Exercise details =
Set down, exactly as written, the lines from the top of the data to the line that holds "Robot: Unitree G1", and omit the pictures.

Material provided =
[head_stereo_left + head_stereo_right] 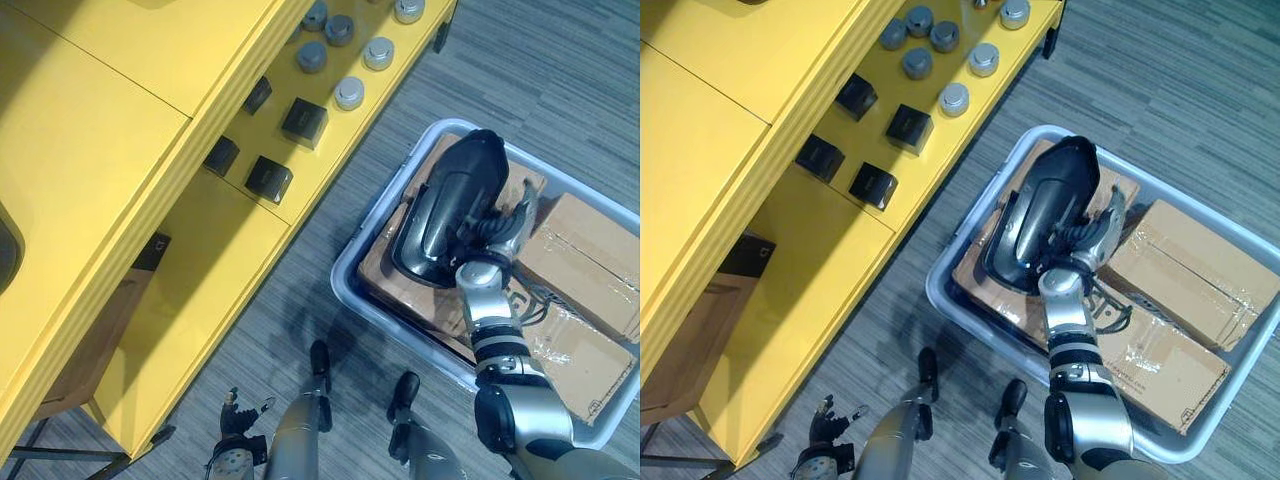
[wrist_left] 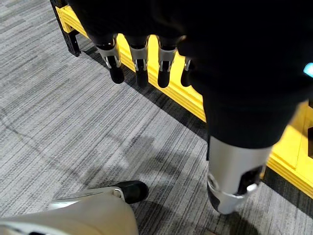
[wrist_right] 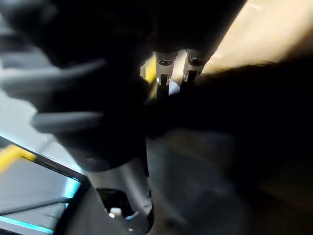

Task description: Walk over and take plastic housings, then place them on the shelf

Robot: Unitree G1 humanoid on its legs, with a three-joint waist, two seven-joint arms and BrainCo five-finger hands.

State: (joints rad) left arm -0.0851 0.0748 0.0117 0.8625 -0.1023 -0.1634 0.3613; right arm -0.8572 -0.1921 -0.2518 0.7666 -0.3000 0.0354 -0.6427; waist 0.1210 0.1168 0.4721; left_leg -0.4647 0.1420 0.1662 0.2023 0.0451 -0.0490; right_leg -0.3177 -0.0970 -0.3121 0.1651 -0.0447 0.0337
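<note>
At the left stands the yellow shelf (image 1: 200,290), with black boxes (image 1: 268,178) and grey round caps (image 1: 349,92) on its lower board. My left hand (image 2: 140,61) hangs relaxed, fingers loose above the carpet. To the right, my right hand (image 1: 1088,242) clasps the black plastic housing (image 1: 1040,215), which is tilted over cardboard boxes (image 1: 1190,265) in the pale bin (image 1: 342,280).

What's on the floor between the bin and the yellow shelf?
Nothing: bare grey carpet runs between the bin's rim and the shelf's edge, as the left eye view shows.
</note>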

Response for this exercise =
[head_stereo_left + head_stereo_right] 
[wrist_left] 
[wrist_right] 

Task description: Walk over and take plastic housings, then place them on the shelf

Robot: Unitree G1 humanoid on its legs, with a three-joint waist, two seven-joint arms and BrainCo five-finger hands.

There is nothing more to add to the answer.